DIRECTIONS — Begin the copy at the line containing "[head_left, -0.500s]" in the data below and end it at the line containing "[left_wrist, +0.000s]", keeping each line exact and leaving out pictures.

DATA BELOW —
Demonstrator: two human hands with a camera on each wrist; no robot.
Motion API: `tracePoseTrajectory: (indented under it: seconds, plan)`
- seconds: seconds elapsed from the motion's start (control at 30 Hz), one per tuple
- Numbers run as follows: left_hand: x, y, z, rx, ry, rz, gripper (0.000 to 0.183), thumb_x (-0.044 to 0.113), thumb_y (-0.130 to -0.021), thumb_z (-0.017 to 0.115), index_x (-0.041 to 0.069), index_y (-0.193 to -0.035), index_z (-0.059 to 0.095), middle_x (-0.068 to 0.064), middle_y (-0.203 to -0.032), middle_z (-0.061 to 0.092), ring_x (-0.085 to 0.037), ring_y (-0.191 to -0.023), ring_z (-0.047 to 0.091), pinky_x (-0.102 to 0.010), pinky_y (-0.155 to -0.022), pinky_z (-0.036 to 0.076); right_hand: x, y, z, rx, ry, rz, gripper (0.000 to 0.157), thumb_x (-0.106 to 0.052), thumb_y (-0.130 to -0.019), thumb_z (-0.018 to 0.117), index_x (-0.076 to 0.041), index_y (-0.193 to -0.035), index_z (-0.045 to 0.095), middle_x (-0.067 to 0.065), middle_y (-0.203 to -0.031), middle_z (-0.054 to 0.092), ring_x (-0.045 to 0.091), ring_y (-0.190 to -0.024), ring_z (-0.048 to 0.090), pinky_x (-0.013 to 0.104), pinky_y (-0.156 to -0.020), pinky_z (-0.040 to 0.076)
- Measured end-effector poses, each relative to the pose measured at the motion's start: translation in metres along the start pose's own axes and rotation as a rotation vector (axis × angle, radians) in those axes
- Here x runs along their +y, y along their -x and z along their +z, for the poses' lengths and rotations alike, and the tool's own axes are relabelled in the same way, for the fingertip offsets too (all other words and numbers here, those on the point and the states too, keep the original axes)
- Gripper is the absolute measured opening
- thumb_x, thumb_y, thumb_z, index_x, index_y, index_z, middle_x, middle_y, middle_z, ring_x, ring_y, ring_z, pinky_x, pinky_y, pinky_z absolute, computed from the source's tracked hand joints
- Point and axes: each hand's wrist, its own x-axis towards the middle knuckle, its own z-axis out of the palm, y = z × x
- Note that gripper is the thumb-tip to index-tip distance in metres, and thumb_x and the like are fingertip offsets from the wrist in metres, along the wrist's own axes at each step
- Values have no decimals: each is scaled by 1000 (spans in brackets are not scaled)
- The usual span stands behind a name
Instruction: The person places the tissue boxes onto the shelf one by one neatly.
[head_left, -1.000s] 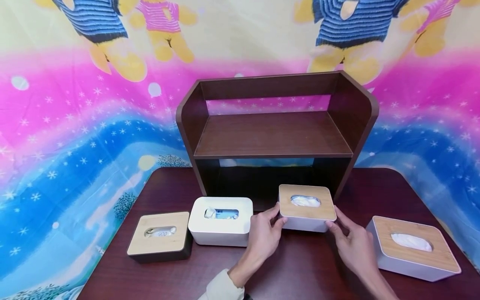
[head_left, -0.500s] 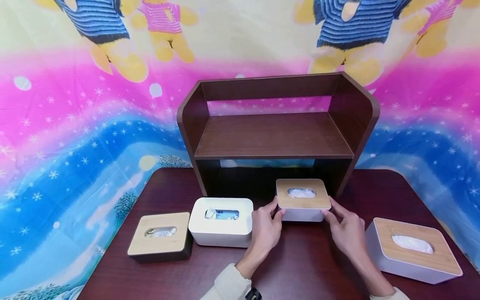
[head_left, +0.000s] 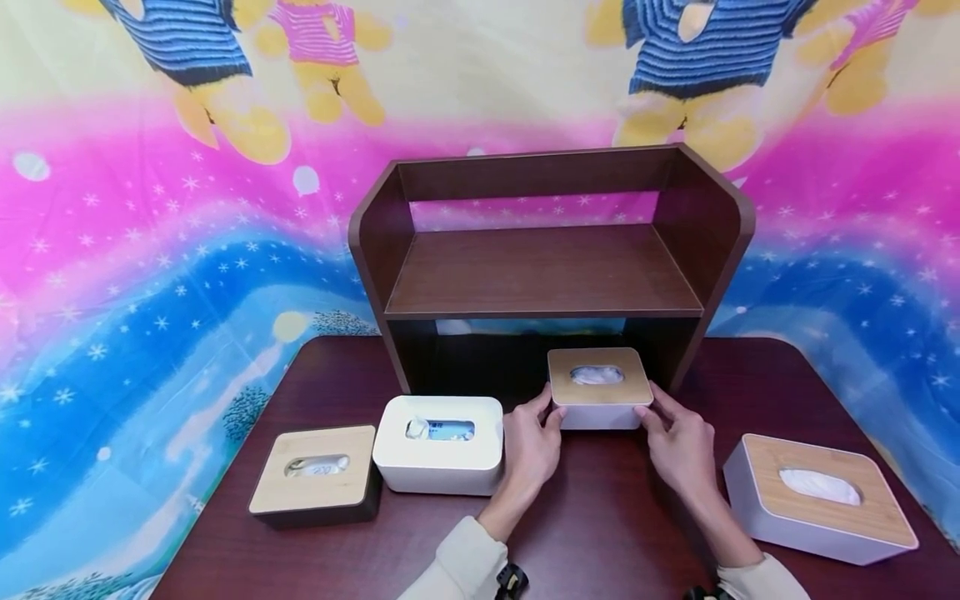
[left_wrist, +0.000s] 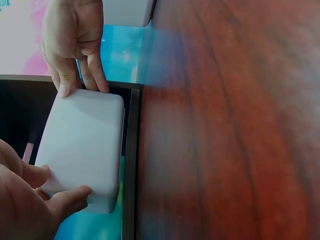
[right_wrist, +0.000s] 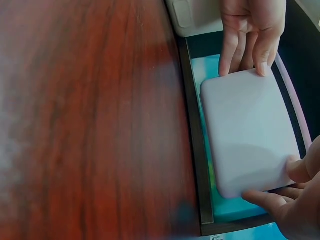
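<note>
A white tissue box with a wooden lid (head_left: pixel 596 390) is at the mouth of the lower compartment of the dark brown shelf (head_left: pixel 543 271). My left hand (head_left: pixel 527 442) grips its left end, fingers along the side and thumb near the front corner. Its right end is held by my right hand (head_left: pixel 678 442) in the same way. Both wrist views show the box's smooth pale face (left_wrist: pixel 85 142) between the two hands. How far its back reaches under the middle board cannot be told.
A white tissue box (head_left: pixel 442 475) stands beside my left hand, with a black tissue box with a wooden lid (head_left: pixel 315 492) further left. Another wooden-lidded tissue box (head_left: pixel 825 500) sits on the right of the dark red table (head_left: pixel 592 542). A patterned cloth (head_left: pixel 187 333) hangs behind.
Both hands have moved the wooden-lidded tissue box away from me and slightly left, into the opening of the lower compartment. The other boxes stay put.
</note>
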Motion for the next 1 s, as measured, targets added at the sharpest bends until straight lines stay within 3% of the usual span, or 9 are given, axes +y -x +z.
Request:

EXERCISE OUTPUT —
[head_left, -0.500s] 
[head_left, +0.000s] 
[left_wrist, +0.000s] 

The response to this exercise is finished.